COLUMN-Bulls lose patience with zinc’s slow-burn story – by Andy Home (Reuters U.S. – May 7, 2014)

Andy Home is a Reuters columnist. The opinions expressed are his own.

May 7 (Reuters) – Markets are fickle things. A few months ago zinc was the only game in town among the base metals traded on the London Metal Exchange (LME). The market was chasing a bullish story of pending supply shortfall as some of the world’s largest mines reach the end of their natural lives.

Now, however, metal bulls are shunning the zinc market, turning their attentions to nickel with its equally compelling story-line of mine shortfall after the January imposition of a ban on nickel ore exports by Indonesia.

LME three-month nickel has gained 30 percent, while three-month zinc has fallen by 2 percent since the start of this year. So what has changed to explain zinc’s fall from bullish favour? Nothing, according to Canadian producer Teck Resources , which in its Q1 2014 results reiterated the bull argument for zinc.
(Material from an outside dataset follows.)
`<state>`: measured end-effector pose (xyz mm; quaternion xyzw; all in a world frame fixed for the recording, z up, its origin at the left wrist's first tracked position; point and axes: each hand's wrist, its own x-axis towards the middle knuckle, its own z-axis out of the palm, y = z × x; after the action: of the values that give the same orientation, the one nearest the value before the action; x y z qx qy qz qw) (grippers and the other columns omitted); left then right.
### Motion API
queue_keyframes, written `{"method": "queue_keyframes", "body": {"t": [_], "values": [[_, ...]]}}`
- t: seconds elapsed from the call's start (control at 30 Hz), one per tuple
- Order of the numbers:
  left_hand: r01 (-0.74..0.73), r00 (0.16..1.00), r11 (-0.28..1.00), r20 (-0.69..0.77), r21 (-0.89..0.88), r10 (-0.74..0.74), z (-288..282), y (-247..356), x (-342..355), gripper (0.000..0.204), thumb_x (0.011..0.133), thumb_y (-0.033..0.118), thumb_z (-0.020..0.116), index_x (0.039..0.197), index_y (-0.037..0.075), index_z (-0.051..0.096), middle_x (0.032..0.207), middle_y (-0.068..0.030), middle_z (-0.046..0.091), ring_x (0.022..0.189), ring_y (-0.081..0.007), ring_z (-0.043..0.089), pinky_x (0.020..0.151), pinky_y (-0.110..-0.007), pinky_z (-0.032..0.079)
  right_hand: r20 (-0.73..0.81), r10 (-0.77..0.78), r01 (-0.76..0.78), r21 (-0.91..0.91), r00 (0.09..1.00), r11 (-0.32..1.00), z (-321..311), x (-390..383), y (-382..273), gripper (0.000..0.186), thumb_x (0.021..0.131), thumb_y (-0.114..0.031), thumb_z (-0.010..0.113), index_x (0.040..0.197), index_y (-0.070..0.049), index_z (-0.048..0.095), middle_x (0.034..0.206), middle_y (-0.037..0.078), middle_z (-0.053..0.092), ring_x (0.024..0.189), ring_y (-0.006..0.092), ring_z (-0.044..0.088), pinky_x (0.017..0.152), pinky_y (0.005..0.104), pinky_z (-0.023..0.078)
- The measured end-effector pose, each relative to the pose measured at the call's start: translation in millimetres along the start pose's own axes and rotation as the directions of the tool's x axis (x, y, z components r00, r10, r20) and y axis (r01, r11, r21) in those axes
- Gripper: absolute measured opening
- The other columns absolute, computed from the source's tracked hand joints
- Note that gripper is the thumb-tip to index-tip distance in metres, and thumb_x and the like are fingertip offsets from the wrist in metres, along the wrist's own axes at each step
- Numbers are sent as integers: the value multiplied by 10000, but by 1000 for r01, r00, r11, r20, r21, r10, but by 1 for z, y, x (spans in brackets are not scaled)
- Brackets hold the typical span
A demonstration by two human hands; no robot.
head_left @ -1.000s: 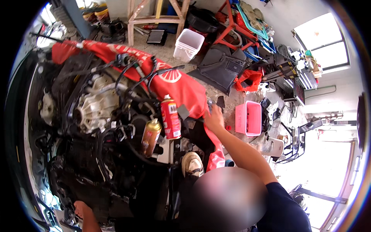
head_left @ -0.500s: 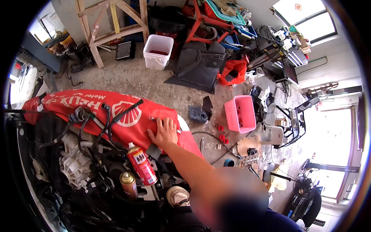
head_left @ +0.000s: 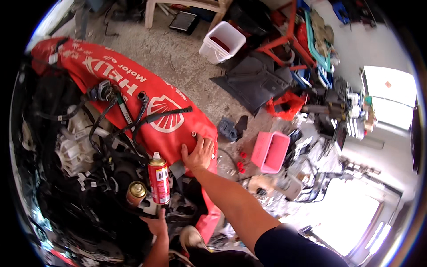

“We believe the outlook for zinc is the most favourable of the base metals. With recent and expected closures of a number of zinc mines, we believe that approximately 1.5 million tonnes of current zinc mine production will be closed by the end of 2016 in a 13 million tonne per year market.”

It’s been a long time coming as producers eked the last out of their aging properties but those mine closures are now starting to happen.

In Canada Glencore’s Brunswick and Perseverance mines with combined output of 316,000 tonnes in 2012 have gone.

In Ireland Galmoy has also gone and Lisheen will be next, wiping another combined 350,000 tonnes off the global mine supply chain.

In Australia the Century mine is totemic of the zinc story. What is one of the world’s largest zinc mines will close around the middle of next year, which is actually a little earlier than previously expected.

The underlying bull story, in other words, remains on track.


The issue, though, is one of timing. Right now, there is no sign of tension in the zinc concentrates market.

Indeed, this year’s benchmark treatment terms marked a shift in favour of smelters over miners, suggesting improved rather than impaired availability.

At a headline level the fee charged by smelters for transforming mine concentrate into metal rose to $223.50 per tonne from $210.50, according to Belgium’s Nyrstar, one of the largest refined zinc producers outside of China.

Factoring in the esoterica of escalators and de-escalators, the zinc market’s convoluted price participation formula, this year’s terms represented a 6-percent improvement on 2013, Nyrstar said.

Moreover, it told analysts on its Q1 conference call that it has achieved better terms still on “significant quantities of zinc concentrates.”

The zinc bull story, in other words, remains a slow fuse affair, in contrast with nickel, where the impact of the Indonesian ban is thought to be already impacting run-rates in China’s giant nickel pig iron sector.